:: EXERCISE ::
Copy the lines below exactly. Start at the first and finish with the line containing "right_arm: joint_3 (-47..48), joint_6".

:: AVAILABLE DATA ::
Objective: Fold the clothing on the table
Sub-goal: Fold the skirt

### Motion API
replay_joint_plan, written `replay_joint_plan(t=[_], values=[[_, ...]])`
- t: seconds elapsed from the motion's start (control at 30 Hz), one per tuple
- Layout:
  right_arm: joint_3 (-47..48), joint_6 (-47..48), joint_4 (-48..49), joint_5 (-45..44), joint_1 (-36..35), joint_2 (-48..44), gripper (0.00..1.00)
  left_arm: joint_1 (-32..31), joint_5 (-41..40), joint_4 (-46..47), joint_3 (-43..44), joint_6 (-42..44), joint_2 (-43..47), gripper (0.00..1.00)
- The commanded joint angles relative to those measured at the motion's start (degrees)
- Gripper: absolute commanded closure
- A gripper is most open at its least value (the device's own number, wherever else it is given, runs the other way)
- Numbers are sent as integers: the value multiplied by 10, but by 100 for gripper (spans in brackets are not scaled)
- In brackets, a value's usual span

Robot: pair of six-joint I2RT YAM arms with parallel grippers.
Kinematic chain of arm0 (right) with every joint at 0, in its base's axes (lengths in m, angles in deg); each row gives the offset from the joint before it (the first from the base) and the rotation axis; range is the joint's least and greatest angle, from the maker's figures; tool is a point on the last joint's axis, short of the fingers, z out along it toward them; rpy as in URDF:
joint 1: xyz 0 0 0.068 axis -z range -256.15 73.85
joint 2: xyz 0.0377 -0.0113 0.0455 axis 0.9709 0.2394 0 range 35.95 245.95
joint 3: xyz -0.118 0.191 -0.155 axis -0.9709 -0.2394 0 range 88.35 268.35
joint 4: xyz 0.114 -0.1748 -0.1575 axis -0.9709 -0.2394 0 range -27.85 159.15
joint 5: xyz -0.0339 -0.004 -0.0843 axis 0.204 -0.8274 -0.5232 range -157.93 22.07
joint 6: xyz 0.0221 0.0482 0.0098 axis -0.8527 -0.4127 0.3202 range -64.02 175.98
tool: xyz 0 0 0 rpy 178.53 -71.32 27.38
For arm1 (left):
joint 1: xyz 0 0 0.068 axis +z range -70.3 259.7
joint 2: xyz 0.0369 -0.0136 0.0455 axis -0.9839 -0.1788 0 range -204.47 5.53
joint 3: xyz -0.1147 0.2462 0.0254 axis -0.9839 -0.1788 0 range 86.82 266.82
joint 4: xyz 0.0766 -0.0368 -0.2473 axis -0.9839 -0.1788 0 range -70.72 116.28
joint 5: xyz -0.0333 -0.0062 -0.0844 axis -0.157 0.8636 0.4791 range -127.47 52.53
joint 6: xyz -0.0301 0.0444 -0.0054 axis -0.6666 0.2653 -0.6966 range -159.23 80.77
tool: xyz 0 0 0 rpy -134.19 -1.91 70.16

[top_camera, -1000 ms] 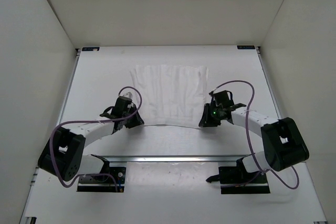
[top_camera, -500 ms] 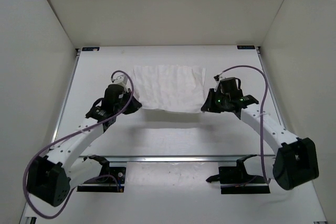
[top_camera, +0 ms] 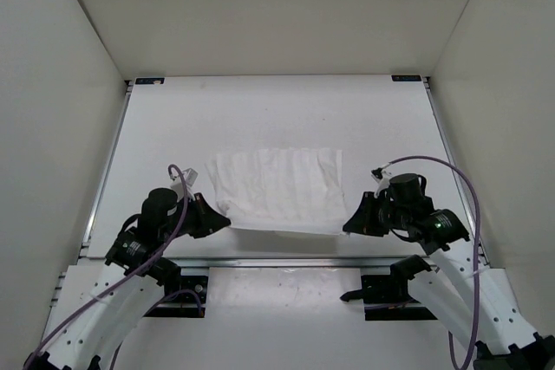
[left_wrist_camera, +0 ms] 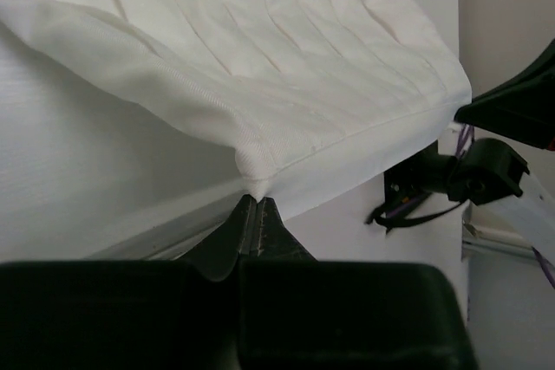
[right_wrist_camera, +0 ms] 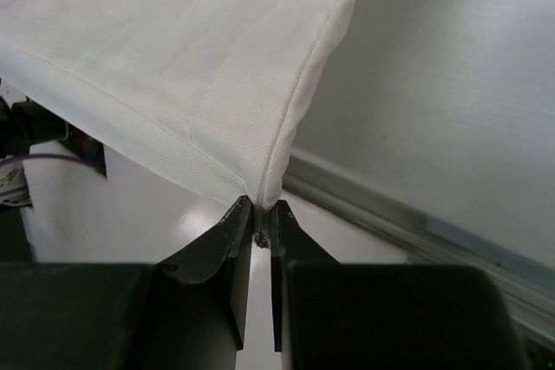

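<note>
- The clothing lies spread on the near half of the worktop, roughly midway between the 9 and 3 o'clock sides in the top view. Its long axis runs 9 to 3, and its pleat creases run 12 to 6.
- Its 12 o'clock edge rests flat on the worktop. Its 6 o'clock hem looks raised, with a shadow under it, and hangs taut between two pinched corners.
- The left claw is closed on the 7 o'clock corner. The left wrist view shows a small nub of fabric bunched right at the meeting fingertips.
- The right claw is closed on the 5 o'clock corner. The right wrist view shows the seamed corner nipped between the two tips.
- From either claw the whole garment lies toward 12 o'clock, and nothing of it lies behind toward the rail at 6.
- Neither arm is nearer, since each holds its own corner at about the same depth, with the hem level between them.
- The fold line would probably run 9 to 3, so the next move likely needs both claws to travel together toward 12. If one leads, the hem would skew.
</note>
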Motion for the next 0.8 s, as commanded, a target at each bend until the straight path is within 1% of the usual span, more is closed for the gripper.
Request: replay_joint_plan(t=[0.0, 0.1, 0.17, 0.23, 0.27, 0.3, 0.33, 0.37, 0.4, 0.43, 0.47, 0.5, 0.53, 0.57, 0.6, 0.63, 0.67, 0.7, 0.73, 0.77], values=[[26, 20, -102, 27, 23, -14, 100, 14, 37, -55, 14, -14, 17, 100], [60, 41, -109, 45, 46, 0, 100, 18, 41, -44, 34, -21, 7, 100], [77, 52, -102, 65, 65, 17, 100, 31, 39, -26, 56, -21, -22, 100], [106, 73, -79, 82, 95, 62, 100, 52, 36, 10, 71, -19, -54, 100], [112, 73, -69, 90, 94, 88, 100, 61, 37, 18, 80, -19, -76, 100], [123, 77, -51, 91, 102, 101, 100, 84, 39, 45, 86, -16, -103, 100], [134, 78, -26, 92, 101, 132, 100, 90, 46, 72, 89, -9, -119, 100], [150, 81, 0, 97, 109, 169, 99, 114, 54, 85, 95, -13, -150, 100], [156, 82, 14, 105, 111, 191, 100, 128, 57, 117, 97, -12, -184, 100], [173, 83, 40, 111, 114, 232, 100, 137, 54, 147, 100, -8, -201, 100], [200, 88, 54, 116, 121, 284, 100, 146, 50, 160, 106, -9, -240, 100], [212, 87, 73, 113, 120, 309, 100, 156, 48, 184, 116, -8, -281, 100], [244, 90, 93, 109, 123, 360, 100, 161, 40, 208, 125, -4, -304, 100], [280, 95, 110, 104, 125, 416, 100, 166, 33, 232, 134, 0, -349, 100], [296, 91, 124, 96, 128, 443, 100, 173, 28, 245, 143, -4, -393, 100], [333, 92, 132, 88, 131, 500, 100, 182, 21, 276, 157, -7, -443, 100], [371, 92, 139, 76, 136, 552, 100, 183, 27, 303, 168, -13, -468, 100], [391, 88, 143, 63, 138, 583, 100, 188, 26, 315, 188, -20, -521, 100], [430, 85, 148, 61, 144, 635, 100, 191, 19, 336, 220, -21, -574, 86], [472, 88, 163, 72, 148, 682, 94, 195, 21, 357, 237, -25, -601, 71]])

:: REPLY TO THE EXERCISE ::
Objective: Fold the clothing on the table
Sub-goal: Fold the skirt

### Motion API
replay_joint_plan, written `replay_joint_plan(t=[_], values=[[_, ...]])`
- t: seconds elapsed from the motion's start (control at 30 Hz), one per tuple
- Layout:
  right_arm: joint_3 (-47..48), joint_6 (-47..48), joint_4 (-48..49), joint_5 (-45..44), joint_1 (-36..35), joint_2 (-48..44), gripper (0.00..1.00)

This output is now complete.